■ What is needed ■
Every line in the records below between the one holding "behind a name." and the one holding "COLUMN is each", inclusive, is to be set down exactly; all other lines are to be left out.

■ Data to use ■
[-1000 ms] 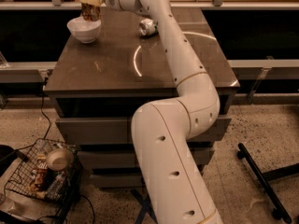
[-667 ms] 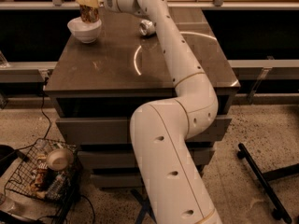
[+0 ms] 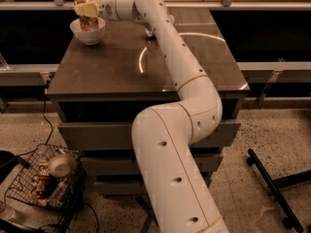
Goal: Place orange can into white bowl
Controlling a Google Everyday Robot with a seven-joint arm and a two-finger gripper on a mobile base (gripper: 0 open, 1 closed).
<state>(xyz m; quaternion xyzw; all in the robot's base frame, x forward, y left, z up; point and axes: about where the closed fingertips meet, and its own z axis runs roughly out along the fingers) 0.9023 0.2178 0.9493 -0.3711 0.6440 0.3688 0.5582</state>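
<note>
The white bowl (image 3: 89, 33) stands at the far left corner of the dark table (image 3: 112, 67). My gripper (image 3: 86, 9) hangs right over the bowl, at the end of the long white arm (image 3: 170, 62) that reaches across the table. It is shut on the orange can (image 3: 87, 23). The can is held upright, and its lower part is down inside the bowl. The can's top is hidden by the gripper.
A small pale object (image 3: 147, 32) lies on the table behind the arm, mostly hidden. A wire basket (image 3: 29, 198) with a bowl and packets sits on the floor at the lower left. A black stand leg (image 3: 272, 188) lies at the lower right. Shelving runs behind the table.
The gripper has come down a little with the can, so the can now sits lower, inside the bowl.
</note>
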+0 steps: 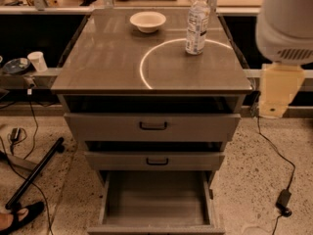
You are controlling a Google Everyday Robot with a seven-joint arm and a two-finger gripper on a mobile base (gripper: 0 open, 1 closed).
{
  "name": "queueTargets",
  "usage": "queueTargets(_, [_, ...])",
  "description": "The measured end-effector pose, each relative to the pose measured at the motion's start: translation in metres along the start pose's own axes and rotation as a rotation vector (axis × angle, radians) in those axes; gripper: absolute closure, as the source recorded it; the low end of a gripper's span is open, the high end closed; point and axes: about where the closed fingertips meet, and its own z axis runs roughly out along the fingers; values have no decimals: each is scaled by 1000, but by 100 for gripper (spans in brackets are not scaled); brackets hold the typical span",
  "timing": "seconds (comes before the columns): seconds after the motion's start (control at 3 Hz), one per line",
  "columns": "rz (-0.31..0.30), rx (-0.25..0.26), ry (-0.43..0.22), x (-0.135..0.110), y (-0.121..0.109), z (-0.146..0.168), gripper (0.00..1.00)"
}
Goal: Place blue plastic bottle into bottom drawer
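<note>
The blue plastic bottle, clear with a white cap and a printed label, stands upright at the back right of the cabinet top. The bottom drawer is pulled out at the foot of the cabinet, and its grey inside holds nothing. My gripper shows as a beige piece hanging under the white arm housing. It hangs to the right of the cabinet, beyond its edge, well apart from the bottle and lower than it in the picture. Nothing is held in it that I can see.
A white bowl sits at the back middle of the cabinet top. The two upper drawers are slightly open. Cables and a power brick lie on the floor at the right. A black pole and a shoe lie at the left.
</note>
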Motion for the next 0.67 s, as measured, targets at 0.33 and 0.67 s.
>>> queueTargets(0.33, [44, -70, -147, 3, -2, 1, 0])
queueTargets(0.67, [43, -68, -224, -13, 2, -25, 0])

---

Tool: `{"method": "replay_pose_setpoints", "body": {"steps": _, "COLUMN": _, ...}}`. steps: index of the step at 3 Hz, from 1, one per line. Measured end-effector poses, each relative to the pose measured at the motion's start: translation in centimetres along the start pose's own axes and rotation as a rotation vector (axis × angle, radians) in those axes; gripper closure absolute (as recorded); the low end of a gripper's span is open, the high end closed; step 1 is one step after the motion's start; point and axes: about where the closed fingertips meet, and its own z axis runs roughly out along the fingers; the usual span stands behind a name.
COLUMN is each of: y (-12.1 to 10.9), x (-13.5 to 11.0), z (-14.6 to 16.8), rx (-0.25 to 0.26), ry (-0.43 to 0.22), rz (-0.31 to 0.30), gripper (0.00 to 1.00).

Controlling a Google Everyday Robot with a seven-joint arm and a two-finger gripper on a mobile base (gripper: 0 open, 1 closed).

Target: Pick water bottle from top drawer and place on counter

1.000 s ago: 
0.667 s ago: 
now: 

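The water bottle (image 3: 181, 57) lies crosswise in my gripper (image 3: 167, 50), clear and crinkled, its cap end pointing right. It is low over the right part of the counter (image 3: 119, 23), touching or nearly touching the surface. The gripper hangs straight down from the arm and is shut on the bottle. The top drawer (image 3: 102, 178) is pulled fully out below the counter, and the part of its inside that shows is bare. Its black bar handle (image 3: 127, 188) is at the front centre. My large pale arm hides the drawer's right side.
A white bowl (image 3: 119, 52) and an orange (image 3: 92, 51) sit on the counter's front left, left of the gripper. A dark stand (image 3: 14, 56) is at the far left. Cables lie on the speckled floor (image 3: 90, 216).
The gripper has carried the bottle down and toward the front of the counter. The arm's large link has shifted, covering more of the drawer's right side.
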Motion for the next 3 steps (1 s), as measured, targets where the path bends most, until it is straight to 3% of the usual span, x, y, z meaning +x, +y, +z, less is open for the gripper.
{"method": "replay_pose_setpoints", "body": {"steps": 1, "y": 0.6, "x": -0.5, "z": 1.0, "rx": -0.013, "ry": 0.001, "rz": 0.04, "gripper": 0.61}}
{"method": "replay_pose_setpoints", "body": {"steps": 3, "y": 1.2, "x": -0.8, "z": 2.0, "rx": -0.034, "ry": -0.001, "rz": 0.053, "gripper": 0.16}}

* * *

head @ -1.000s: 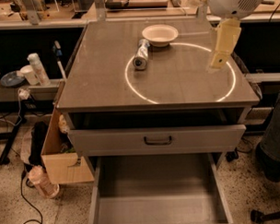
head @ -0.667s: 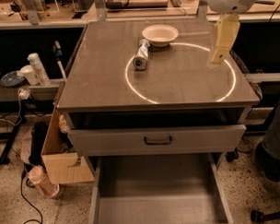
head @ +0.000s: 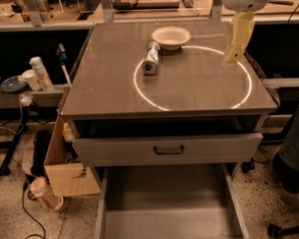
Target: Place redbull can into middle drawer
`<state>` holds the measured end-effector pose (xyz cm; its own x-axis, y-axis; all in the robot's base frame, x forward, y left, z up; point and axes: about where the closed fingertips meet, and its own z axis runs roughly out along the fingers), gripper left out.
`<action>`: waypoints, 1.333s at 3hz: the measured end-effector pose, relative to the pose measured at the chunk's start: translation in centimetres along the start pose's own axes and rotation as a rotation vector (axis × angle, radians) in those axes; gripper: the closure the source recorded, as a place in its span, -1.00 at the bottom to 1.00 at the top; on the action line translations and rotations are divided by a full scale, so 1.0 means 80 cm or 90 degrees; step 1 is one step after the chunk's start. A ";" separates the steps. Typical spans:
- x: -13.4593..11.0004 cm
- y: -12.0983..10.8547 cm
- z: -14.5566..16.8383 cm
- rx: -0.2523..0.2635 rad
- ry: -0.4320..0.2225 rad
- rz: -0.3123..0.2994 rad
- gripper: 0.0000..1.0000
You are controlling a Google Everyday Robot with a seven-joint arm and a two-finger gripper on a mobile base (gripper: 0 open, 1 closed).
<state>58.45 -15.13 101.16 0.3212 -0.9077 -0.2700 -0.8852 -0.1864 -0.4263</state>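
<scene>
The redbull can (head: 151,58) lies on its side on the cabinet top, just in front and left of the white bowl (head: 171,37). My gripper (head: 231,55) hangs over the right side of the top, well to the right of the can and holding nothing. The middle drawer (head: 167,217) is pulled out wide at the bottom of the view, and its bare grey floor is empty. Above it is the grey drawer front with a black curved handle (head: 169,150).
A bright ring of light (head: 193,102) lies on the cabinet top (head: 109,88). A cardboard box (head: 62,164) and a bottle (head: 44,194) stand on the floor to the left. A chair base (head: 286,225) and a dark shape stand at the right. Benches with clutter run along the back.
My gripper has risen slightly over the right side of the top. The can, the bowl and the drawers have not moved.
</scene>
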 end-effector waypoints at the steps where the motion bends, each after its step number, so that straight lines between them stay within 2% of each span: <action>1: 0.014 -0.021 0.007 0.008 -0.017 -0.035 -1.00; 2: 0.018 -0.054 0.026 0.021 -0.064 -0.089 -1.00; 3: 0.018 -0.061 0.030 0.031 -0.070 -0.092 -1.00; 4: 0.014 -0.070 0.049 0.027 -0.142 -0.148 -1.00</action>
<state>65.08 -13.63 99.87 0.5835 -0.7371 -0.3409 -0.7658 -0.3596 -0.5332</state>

■ Result for this task ■
Tool: `{"method": "replay_pose_setpoints", "body": {"steps": _, "COLUMN": _, ...}}`. steps: index of the step at 3 Hz, from 1, one per line. Measured end-effector poses, each relative to the pose measured at the motion's start: translation in centimetres along the start pose's own axes and rotation as a rotation vector (axis × angle, radians) in those axes; gripper closure absolute (as recorded); the low end of a gripper's span is open, the high end closed; step 1 is one step after the motion's start; point and axes: about where the closed fingertips meet, and its own z axis runs roughly out along the fingers; the usual span stands behind a name.
COLUMN is each of: y (-12.1 to 10.9), x (-13.5 to 11.0), z (-14.6 to 16.8), rx (-0.25 to 0.26), ry (-0.43 to 0.22), rz (-0.31 to 0.30), gripper (0.00 to 1.00).

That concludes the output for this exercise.